[Opening Dataset excerpt section]

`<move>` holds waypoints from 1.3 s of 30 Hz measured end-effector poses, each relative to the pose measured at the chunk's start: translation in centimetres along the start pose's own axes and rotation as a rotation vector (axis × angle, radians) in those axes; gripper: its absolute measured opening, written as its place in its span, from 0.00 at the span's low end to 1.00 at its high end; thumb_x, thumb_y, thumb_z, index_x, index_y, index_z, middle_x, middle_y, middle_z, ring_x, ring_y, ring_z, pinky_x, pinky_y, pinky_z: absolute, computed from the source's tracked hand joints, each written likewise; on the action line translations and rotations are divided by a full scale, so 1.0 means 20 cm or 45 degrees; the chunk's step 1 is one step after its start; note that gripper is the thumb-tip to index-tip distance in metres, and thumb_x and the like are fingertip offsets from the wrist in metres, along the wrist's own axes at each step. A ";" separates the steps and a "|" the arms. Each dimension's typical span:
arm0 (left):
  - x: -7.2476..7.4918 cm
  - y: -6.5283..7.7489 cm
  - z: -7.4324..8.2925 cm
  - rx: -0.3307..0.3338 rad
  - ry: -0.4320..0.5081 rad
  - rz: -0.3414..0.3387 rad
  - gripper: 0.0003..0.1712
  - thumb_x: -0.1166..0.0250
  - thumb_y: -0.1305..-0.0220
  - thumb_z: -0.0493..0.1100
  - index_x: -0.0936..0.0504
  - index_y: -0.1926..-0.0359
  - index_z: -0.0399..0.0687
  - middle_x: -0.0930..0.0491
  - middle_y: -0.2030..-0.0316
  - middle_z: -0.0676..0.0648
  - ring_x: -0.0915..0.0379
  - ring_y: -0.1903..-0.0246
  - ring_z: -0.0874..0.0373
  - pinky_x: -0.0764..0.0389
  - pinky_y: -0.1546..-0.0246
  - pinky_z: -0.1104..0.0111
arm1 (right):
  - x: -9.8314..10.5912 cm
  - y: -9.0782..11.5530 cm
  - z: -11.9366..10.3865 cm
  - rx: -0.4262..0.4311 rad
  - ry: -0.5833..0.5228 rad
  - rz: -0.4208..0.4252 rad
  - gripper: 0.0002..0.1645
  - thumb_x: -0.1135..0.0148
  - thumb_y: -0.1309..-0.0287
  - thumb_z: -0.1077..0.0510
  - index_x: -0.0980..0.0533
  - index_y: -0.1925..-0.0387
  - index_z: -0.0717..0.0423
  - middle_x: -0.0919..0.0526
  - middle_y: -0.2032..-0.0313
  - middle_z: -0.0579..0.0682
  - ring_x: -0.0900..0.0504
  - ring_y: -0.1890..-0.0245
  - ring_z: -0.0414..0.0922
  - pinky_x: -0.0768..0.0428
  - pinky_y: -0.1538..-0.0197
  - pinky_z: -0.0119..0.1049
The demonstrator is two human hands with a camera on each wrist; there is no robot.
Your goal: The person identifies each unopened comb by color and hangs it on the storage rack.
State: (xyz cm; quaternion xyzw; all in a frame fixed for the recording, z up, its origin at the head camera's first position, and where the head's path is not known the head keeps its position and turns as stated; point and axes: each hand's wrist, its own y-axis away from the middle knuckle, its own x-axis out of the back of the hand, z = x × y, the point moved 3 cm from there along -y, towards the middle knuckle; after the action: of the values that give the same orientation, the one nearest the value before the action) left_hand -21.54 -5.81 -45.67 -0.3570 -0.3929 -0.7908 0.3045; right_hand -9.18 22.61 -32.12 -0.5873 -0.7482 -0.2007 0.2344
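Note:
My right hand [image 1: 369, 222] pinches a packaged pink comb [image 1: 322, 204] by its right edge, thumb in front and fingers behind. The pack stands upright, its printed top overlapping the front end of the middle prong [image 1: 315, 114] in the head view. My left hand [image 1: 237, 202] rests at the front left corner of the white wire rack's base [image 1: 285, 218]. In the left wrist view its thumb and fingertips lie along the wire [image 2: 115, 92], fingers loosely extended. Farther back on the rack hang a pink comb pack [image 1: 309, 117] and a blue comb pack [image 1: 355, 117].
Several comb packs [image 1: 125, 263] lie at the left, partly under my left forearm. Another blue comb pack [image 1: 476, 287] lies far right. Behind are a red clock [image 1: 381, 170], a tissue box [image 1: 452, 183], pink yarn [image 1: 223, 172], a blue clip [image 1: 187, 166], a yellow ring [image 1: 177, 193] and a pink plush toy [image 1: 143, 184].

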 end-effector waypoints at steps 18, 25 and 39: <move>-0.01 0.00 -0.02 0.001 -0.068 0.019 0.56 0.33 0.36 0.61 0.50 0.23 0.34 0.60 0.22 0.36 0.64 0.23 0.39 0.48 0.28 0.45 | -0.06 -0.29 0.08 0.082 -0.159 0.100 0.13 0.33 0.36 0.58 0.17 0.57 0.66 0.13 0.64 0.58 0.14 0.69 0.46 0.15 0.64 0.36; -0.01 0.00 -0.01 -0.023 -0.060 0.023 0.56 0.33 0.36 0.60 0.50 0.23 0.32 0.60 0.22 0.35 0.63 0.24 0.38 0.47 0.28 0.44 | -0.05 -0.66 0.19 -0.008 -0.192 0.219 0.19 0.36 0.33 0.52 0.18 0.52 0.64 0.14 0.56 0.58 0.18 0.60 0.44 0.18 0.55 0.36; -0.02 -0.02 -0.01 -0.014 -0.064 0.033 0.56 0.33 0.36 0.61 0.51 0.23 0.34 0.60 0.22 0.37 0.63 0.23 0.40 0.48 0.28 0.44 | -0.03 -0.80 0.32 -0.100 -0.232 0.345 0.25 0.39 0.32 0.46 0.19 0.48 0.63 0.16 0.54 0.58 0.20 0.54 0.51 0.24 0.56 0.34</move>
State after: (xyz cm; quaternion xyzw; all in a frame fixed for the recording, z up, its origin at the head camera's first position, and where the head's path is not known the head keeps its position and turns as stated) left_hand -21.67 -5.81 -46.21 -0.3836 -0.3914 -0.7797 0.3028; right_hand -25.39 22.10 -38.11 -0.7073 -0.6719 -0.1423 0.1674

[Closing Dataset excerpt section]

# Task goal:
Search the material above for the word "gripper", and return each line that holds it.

# Solution:
`<move>` holds waypoints from 1.3 s of 30 Hz measured end-effector poses, each relative to the pose measured at the chunk's start: translation in centimetres along the start pose's own axes and rotation as a rotation vector (axis × angle, radians) in those axes; gripper: its absolute measured opening, written as its place in its span, from 0.00 at the span's low end to 1.00 at its high end; thumb_x, thumb_y, thumb_z, index_x, index_y, index_z, middle_x, middle_y, middle_z, ring_x, ring_y, ring_z, pinky_x, pinky_y, pinky_z: absolute, computed from the source's tracked hand joints, each written likewise; on the action line translations and rotations are divided by a full scale, so 1.0 means 20 cm or 45 degrees; the chunk's step 1 is one step after its start; note that gripper is the thumb-tip to index-tip distance in metres, and thumb_x and the like are fingertip offsets from the wrist in metres, along the wrist's own axes at each step. A ";" separates the steps and a "|" the arms. Each dimension's typical span:
  - gripper: 0.0003..0.1712
  - gripper: 0.0002..0.1645

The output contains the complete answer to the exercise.